A tool for translating Persian text to IPA (International Phonetic Alphabet).
In Persian, one written word can have different pronunciations and different meanings according to the pronunciation. This library helps with disambiguation of such words.
A few examples of use cases of this library are:
- Input for TTS systems
- Helping people in learning Persian
- Adding pronunciation for Persian words in texts of other languages
pip install persian_phonemizer
Fast start:
>>> from persian_phonemizer import Phonemizer
>>> phonemizer = Phonemizer()
>>> phonemizer.phonemize("آن مرد مرد.")
'ʔɒːn mæɾd moɾd .'
>>> phonemizer.phonemize("دوچرخه جدید علی گم شد.")
'dovtʃʰæɾxeje dʒædiːde ʔæliː ɡom ʃod .'
you can set the package to output Persian text with eraab instead of IPA:
>>> phonemizer = Phonemizer(output_format='eraab')
>>> phonemizer.phonemize("آن مرد مرد.")
'آن مَرد مُرد .'
- A database containing words, part-of-speech, pronunciation and meaning according to Moen dictionary
- script for parsing Dehkhoda dictionary is available in the dataset directory. Still, the results are not used in the package because some pronunciations are outdated and will do more harm than good.
- A Part-of-Speech tagger and a Dependency Parser trained on Universal Dependencies dataset using spaCy
- A Grapheme to Phoneme model using a seq-to-seq neural network implemented in Pytorch. More info is provided in g2p_fa repo.
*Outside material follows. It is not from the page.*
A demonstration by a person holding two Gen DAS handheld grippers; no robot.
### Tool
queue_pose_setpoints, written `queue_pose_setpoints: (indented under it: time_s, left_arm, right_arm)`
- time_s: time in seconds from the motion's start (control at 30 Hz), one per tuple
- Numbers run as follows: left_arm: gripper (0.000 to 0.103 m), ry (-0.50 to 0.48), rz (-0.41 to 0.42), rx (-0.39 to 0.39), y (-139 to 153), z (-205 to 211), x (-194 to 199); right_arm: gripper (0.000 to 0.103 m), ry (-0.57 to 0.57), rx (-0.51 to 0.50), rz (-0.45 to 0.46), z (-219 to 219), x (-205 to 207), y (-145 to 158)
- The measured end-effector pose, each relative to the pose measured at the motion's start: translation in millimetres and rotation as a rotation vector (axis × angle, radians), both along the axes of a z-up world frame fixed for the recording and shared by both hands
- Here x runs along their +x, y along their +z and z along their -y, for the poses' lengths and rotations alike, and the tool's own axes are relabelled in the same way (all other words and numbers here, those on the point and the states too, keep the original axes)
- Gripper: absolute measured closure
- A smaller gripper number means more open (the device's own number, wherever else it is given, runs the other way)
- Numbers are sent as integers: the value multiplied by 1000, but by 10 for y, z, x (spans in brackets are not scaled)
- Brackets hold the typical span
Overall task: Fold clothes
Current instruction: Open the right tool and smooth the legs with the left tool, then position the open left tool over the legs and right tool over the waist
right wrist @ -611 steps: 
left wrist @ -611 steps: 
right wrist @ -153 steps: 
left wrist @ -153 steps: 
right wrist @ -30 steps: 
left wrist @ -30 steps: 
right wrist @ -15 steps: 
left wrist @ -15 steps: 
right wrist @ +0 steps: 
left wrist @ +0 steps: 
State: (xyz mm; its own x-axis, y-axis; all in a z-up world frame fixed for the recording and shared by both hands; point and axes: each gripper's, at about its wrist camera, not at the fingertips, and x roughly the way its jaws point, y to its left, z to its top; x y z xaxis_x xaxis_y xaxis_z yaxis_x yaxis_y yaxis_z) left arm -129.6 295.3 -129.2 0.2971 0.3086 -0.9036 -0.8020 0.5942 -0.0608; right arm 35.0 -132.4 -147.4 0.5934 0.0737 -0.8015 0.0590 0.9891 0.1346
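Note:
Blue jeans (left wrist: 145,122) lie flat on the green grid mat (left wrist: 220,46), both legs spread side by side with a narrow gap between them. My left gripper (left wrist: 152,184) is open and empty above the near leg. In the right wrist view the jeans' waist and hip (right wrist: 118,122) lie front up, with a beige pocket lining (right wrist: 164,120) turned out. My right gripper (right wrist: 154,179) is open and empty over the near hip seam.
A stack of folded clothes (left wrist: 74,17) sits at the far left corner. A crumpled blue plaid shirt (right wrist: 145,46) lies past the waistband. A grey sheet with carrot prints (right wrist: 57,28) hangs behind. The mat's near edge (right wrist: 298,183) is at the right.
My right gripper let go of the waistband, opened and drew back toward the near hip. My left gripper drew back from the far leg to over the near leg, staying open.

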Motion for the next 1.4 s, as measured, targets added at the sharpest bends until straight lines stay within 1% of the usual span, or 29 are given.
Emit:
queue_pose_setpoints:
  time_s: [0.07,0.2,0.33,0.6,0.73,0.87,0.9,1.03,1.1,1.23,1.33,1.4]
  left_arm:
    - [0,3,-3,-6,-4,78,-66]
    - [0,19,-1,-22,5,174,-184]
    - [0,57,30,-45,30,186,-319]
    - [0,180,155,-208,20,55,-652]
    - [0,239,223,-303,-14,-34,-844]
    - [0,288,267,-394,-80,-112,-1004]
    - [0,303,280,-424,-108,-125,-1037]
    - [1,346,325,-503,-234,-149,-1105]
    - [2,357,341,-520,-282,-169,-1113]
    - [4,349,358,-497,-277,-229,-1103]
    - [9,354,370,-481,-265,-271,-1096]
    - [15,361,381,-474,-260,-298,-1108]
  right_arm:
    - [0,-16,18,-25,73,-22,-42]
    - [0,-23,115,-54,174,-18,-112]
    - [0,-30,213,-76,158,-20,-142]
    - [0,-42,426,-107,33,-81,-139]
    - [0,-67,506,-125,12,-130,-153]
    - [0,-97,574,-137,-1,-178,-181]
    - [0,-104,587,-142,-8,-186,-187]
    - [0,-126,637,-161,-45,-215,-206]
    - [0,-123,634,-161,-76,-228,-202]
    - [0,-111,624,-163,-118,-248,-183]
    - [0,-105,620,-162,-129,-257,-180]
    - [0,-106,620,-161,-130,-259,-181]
These assets were created to be used in this repo but each one has the ability to be used separately.
This package uses several approaches for finding the proper pronunciation.
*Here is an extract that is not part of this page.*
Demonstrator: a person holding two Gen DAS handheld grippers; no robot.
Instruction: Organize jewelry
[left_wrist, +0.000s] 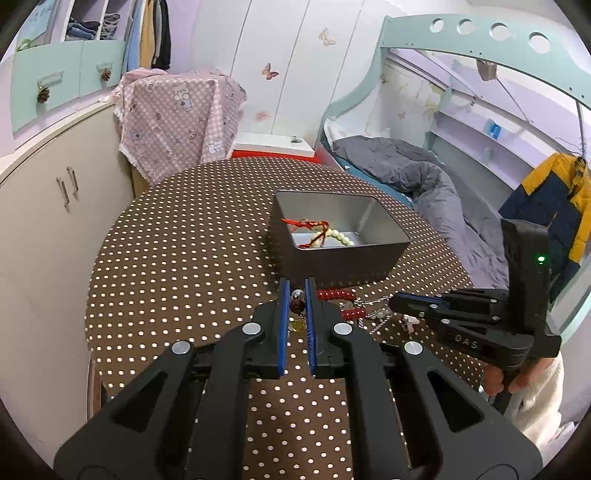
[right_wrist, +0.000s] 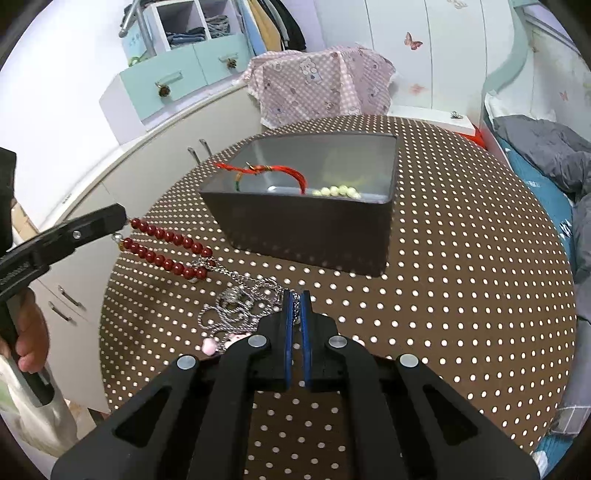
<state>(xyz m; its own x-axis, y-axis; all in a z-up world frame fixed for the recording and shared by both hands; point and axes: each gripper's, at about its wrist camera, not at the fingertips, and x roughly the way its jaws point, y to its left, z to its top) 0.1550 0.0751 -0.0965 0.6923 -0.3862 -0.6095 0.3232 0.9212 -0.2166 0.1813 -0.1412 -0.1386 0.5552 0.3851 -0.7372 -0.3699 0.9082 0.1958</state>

- Input text gets normalized and tokenized
- Root word for each word in input is calculated using a lemmatizer to cover complex verbs and nouns
- Each word is looked up for pronunciations in the database.
- If there is no pronunciation available, pronounce is predicted using g2p_fa.
- If there is one pronunciation, that one is used.
- If there is more than one pronunciation, the correct one is chosen based on the Part-of-Speech tag for that word.
- Suffix and prefix pronunciations are added for each word
- Add
e
orje
between words when needed using the dependency parser